D. 'This is a very weird idea. I have a hard time believing this.'
Admittedly, it is a weird concept. Then again, if we're honest, we can admit that Christianity itself is saturated with some fairly weird stuff, no matter whose shoes you're standing in - weirdest of all, that God took on flesh and became man. O Magnum Mysterium and so forth.
However, I think the Catholic rendering of Confession is weird to us Protestants simply because we haven't really thought it through and we're unfamiliar with it. It is probably shocking to Protestants (even some Lutherans) that Martin Luther himself taught and practised priestly confession[3], though he quite vehemently stood in opposition to mandatory confession, and he even wrote that such mode of confession is 'highly satisfactory, and useful or even necessary.'[4] Numerous early Fathers show solidarity with the Catholic notion of Confession as a Sacrament (imagine that); along these lines, take, for instance:
"It is necessary to confess our sins to those whom the dispensation of God's mysteries is entrusted."
(St.

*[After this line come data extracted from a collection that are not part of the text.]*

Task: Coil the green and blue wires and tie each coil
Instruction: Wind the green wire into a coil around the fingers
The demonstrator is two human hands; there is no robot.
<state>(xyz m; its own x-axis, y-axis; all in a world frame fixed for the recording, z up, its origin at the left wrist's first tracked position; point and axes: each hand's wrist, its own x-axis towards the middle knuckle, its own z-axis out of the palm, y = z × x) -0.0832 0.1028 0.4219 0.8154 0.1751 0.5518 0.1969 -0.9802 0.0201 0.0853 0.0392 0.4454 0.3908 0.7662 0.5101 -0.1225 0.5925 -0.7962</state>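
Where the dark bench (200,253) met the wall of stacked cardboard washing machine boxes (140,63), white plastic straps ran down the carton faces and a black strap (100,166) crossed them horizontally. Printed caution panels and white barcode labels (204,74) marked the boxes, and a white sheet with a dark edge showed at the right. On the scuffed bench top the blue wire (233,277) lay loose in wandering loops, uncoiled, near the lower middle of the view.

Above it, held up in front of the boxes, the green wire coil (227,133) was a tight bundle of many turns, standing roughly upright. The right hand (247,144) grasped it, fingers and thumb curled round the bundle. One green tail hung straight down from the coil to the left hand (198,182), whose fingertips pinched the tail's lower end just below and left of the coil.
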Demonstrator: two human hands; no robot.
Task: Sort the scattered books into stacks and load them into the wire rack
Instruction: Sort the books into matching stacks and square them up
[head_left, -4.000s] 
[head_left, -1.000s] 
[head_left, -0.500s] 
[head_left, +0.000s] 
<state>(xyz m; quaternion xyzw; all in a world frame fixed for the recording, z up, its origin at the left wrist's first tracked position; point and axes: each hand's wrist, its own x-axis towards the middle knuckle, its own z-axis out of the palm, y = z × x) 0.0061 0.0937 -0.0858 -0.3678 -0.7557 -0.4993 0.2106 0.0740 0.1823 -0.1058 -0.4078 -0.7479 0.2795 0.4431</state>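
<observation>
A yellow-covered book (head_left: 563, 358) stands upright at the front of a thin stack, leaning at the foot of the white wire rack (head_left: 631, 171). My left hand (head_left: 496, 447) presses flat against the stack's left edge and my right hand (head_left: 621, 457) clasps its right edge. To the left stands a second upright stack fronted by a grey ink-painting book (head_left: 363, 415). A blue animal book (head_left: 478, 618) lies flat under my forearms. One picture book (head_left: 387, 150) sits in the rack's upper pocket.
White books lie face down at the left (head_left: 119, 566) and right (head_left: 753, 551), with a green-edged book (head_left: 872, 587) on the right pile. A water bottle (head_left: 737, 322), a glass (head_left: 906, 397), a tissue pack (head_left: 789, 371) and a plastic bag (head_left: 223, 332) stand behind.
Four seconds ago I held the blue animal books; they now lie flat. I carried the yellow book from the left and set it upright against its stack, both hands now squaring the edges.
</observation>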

Basil, The Rule Briefly Treated, x288 [circa A.D. 374].)
"All mortal sins are to be submitted to the keys of the Church and all can be forgiven; but recourse to these keys is the only, the necessary, and the certain way to forgiveness. Unless those who are guilty of grievous sin have recourse to the power of the keys, they cannot hope for eternal salvation. Open your lips, then, and confess your sins to the priest. Confession alone is the true gate to Heaven."
(St. Augustine, Christian Combat [circa 397].)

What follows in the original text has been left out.